Ari J. Brattkus said...

Carrie, thank you for turning me on to this Doc's blog -- he is hilarious and very down to earth!
Erica

HikerRD said...

Great post! I think the MD said it beautifully. I often remind my patients with EDz to use reality checks when their body image issues escalate. Did they really increase in size? Don't their pants still fit them? And finally, if their eating and resulting size remained the same, then the question they need to ask themselves is "what's REALLY" bothering me?" Rarely is it truly about their weight or eating!

Lori Lieberman, RD, CDE, MPH,LDN
www.dropitandeat.blogspot.com

Wondering Soul said...

Yes Carrie, I think Dr Lastname makes some very 'down to earth' comments about the differences between EDs and a natural 'I'm feeling fat and crap' state of mind.
There IS a point where it is very hard to tell the difference because the line becomes very blurred and perceptions can become increasingly skewed...

There is a link (apparently) between Anorexia and BDD..? So I'm not sure that I agree that it's nt about body hate... Certainly, my sister (who grew up suffering SEVERELY from Anorexia, DESPISED her body so much that, as it was developing, she used to harm it as much as possible in an attempt to make it stop.
If that's not body hatred then I don't know what is.
Have you heard much about this kind of thing?


WS

Anonymous said...

Hi - I really like your blog lots... but can you please continue writing about that beautiful kitty Aria? I love cats and have one of my own adopted from a shelter - she's not as pretty as Aria (shhh, don't tell her I said so), but I love her like my own child.

Mindy said...

I see I'm a little late on the comment. I think that this Dr has some good points, especially being that of course, eating disorders and body image issues are different. I think sometimes I'm hyper sensitive to these articles, so I did have some things that I didn't really like, namely this:
" I know they’re causing you pain, but ask yourself whether they’re affecting your health or relationships."

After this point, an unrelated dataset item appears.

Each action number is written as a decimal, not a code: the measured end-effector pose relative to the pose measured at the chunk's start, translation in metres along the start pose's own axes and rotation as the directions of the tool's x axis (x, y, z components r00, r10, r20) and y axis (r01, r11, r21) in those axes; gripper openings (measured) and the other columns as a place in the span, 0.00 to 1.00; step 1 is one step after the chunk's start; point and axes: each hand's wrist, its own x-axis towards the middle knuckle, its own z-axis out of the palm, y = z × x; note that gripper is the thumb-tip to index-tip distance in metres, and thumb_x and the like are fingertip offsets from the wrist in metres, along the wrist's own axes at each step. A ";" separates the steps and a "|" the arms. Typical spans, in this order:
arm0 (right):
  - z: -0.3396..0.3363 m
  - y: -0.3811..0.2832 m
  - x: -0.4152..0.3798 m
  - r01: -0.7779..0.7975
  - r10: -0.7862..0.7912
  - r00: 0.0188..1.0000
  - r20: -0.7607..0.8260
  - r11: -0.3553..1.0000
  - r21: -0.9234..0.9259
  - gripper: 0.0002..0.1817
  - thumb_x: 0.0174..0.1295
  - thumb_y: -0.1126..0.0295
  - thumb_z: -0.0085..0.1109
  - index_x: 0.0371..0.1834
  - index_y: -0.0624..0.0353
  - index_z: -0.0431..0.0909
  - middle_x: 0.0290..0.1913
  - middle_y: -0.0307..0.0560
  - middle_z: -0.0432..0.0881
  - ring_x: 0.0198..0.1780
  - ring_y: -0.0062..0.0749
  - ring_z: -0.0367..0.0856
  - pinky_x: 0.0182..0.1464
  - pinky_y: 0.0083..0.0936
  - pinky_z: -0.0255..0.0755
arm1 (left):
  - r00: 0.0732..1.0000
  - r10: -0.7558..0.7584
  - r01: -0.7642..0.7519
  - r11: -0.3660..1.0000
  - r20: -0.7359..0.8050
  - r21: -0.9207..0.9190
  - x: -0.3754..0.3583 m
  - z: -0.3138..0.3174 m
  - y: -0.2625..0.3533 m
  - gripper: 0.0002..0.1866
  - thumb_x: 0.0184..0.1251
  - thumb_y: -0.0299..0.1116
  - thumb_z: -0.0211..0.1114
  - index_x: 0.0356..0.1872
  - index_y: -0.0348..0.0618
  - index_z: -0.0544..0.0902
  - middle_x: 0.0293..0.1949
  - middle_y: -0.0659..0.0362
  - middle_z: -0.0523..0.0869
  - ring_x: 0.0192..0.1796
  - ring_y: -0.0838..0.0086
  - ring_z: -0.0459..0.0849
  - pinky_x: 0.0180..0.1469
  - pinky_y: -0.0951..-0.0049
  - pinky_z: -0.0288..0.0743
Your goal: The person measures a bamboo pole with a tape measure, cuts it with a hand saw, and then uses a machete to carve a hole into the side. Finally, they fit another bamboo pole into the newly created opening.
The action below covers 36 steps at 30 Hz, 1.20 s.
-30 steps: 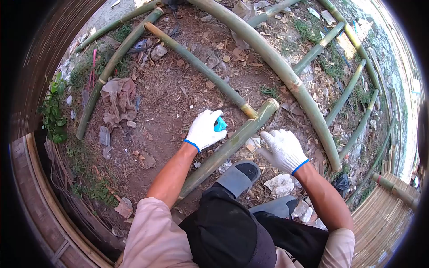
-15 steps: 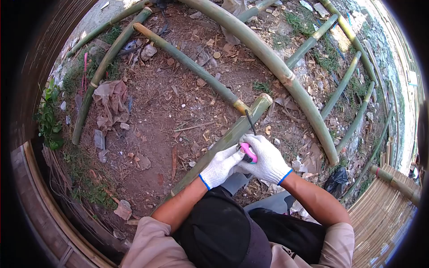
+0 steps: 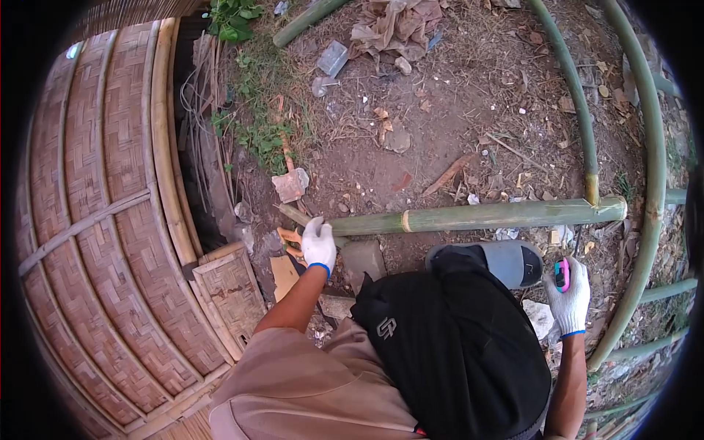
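Observation:
My left hand (image 3: 318, 243), in a white knit glove with a blue cuff, is at the left end of a green bamboo pole (image 3: 499, 215) lying crosswise. Its fingers point down, and I cannot tell what they grip. A saw with an orange handle (image 3: 290, 242) lies just left of that hand, and a thin stick (image 3: 293, 213) runs toward it. My right hand (image 3: 570, 299), gloved alike, is closed round a pink tape measure (image 3: 562, 274) below the pole's right end. Just past its fingertips a thin dark rod (image 3: 577, 240) shows.
A second bamboo pole (image 3: 576, 88) meets the first near its right end. Beyond, a long curved-looking pole (image 3: 651, 147) runs down the right side. Woven bamboo panels (image 3: 121, 125) stand at left. A brick piece (image 3: 290, 185), a grey block (image 3: 333, 59) and crumpled cloth (image 3: 396, 33) lie on the dirt.
My view has swung left. My hands, together at the tape measure before, are now far apart: the left at the pole's other end, the right still holding the tape measure.

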 end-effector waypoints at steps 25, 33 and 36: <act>0.002 0.003 -0.009 0.030 -0.025 0.985 0.168 0.999 -0.024 0.25 0.56 0.48 0.72 0.47 0.55 0.82 0.43 0.59 0.85 0.47 0.59 0.87 0.50 0.52 0.80 | 0.769 -0.479 0.559 0.825 0.424 -0.084 0.123 -0.017 -0.162 0.16 0.80 0.36 0.63 0.60 0.39 0.82 0.47 0.52 0.86 0.46 0.61 0.85 0.44 0.55 0.84; -0.004 0.023 -0.025 -0.032 0.035 0.986 0.165 0.999 -0.021 0.31 0.57 0.39 0.73 0.46 0.58 0.84 0.42 0.60 0.87 0.45 0.60 0.88 0.48 0.51 0.82 | 0.521 0.076 -0.852 0.105 0.850 0.513 0.173 -0.008 -0.109 0.21 0.73 0.44 0.67 0.59 0.44 0.85 0.59 0.47 0.88 0.60 0.58 0.86 0.58 0.52 0.83; -0.021 0.024 -0.037 -0.120 0.118 0.976 0.182 0.993 0.002 0.33 0.60 0.38 0.71 0.49 0.59 0.81 0.41 0.59 0.85 0.45 0.60 0.87 0.47 0.51 0.81 | 0.920 0.270 -0.391 0.659 0.283 0.643 0.195 0.031 -0.082 0.23 0.73 0.37 0.72 0.59 0.29 0.85 0.54 0.43 0.88 0.53 0.56 0.88 0.54 0.55 0.85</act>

In my opinion, that's just the problem--they're CAUSING HER PAIN. It's great that it may have not gotten to the point of binging, purging, starving, relationships effected, etc. But body image issues are still serious.
I think a lot of women "settle" in regards to body image, like "oh, its ok, everyone hates their bodies!"
I don't think that's ok. What about a radical recovery or radical freedom? I truly think it's possible. If 90% of women hate their bodies, that isn't ok--that really sucks, actually. I think of friends that I have that have never crossed into an "eating disorder" but just "don't like their weight", and I think those girls and guys are just as deserving as talking about it and searching for freedom-because hating your body is a shitty place to be.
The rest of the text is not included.